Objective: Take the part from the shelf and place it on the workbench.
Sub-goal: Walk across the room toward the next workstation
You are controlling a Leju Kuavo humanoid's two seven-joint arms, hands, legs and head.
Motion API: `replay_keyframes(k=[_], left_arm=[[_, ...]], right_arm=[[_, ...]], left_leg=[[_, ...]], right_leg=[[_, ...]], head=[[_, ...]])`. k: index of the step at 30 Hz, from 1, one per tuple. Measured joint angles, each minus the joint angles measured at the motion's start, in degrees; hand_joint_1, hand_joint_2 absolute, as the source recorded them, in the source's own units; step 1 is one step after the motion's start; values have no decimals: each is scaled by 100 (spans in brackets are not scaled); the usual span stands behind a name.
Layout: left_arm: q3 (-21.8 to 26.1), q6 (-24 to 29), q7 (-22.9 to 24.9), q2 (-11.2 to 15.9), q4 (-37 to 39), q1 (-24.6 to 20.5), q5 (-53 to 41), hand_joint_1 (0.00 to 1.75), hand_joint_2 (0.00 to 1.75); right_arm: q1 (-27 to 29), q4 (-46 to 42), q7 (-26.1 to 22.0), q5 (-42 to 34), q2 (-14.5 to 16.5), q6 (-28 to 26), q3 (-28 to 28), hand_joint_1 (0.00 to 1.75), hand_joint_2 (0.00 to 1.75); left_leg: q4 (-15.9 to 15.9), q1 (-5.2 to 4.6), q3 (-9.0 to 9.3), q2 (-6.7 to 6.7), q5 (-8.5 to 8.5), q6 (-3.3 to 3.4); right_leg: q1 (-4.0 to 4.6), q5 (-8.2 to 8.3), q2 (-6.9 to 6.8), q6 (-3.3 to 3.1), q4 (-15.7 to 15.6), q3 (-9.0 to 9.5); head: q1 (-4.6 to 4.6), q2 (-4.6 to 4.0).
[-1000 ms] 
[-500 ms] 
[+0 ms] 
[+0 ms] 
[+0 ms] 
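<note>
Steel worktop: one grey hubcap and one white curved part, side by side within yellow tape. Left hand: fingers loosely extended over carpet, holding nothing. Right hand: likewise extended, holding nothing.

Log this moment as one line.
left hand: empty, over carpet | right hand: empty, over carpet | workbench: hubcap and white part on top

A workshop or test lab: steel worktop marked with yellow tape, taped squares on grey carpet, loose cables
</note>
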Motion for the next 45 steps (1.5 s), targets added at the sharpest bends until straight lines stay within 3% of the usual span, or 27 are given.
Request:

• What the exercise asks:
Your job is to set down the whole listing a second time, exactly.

• Answer to the exercise:
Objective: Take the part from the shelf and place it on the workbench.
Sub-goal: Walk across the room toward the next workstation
You are controlling a Leju Kuavo humanoid's two seven-joint arms, hands, legs and head.
Motion API: `replay_keyframes(k=[_], left_arm=[[_, ...]], right_arm=[[_, ...]], left_leg=[[_, ...]], right_leg=[[_, ...]], head=[[_, ...]])`. k: index of the step at 30 Hz, from 1, one per tuple. Measured joint angles, each minus the joint angles measured at the motion's start, in degrees; hand_joint_1, hand_joint_2 absolute, as the source recorded them, in the source's own units; step 1 is one step after the motion's start; values have no decimals: each is scaled by 100 (spans in brackets are not scaled); the usual span stands behind a name.
Layout: left_arm: q3 (-21.8 to 26.1), q6 (-24 to 29), q7 (-22.9 to 24.9), q2 (-11.2 to 15.9), q4 (-37 to 39), q1 (-24.6 to 20.5), q5 (-53 to 41), hand_joint_1 (0.00 to 1.75), hand_joint_2 (0.00 to 1.75); right_arm: q1 (-27 to 29), q4 (-46 to 42), q7 (-26.1 to 22.0), q5 (-42 to 34), q2 (-14.5 to 16.5), q6 (-28 to 26), q3 (-28 to 28), hand_joint_1 (0.00 to 1.75), hand_joint_2 (0.00 to 1.75); left_leg: q4 (-15.9 to 15.9), q1 (-5.2 to 4.6), q3 (-9.0 to 9.3), q2 (-6.7 to 6.7), q5 (-8.5 to 8.5), q6 (-3.3 to 3.4); right_leg: q1 (-4.0 to 4.6), q5 (-8.2 to 8.3), q2 (-6.9 to 6.8), q6 (-3.3 to 3.1), q4 (-15.7 to 15.6), q3 (-9.0 to 9.5); head: q1 (-4.6 to 4.6), q2 (-4.6 to 4.0).
[-1000 ms] 
[-500 ms] 
[+0 ms] 
[+0 ms] 
[+0 ms] 
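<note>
Steel worktop: one grey hubcap and one white curved part, side by side within yellow tape. Left hand: fingers loosely extended over carpet, holding nothing. Right hand: likewise extended, holding nothing.

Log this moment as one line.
left hand: empty, over carpet | right hand: empty, over carpet | workbench: hubcap and white part on top

A workshop or test lab: steel worktop marked with yellow tape, taped squares on grey carpet, loose cables
</note>
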Motion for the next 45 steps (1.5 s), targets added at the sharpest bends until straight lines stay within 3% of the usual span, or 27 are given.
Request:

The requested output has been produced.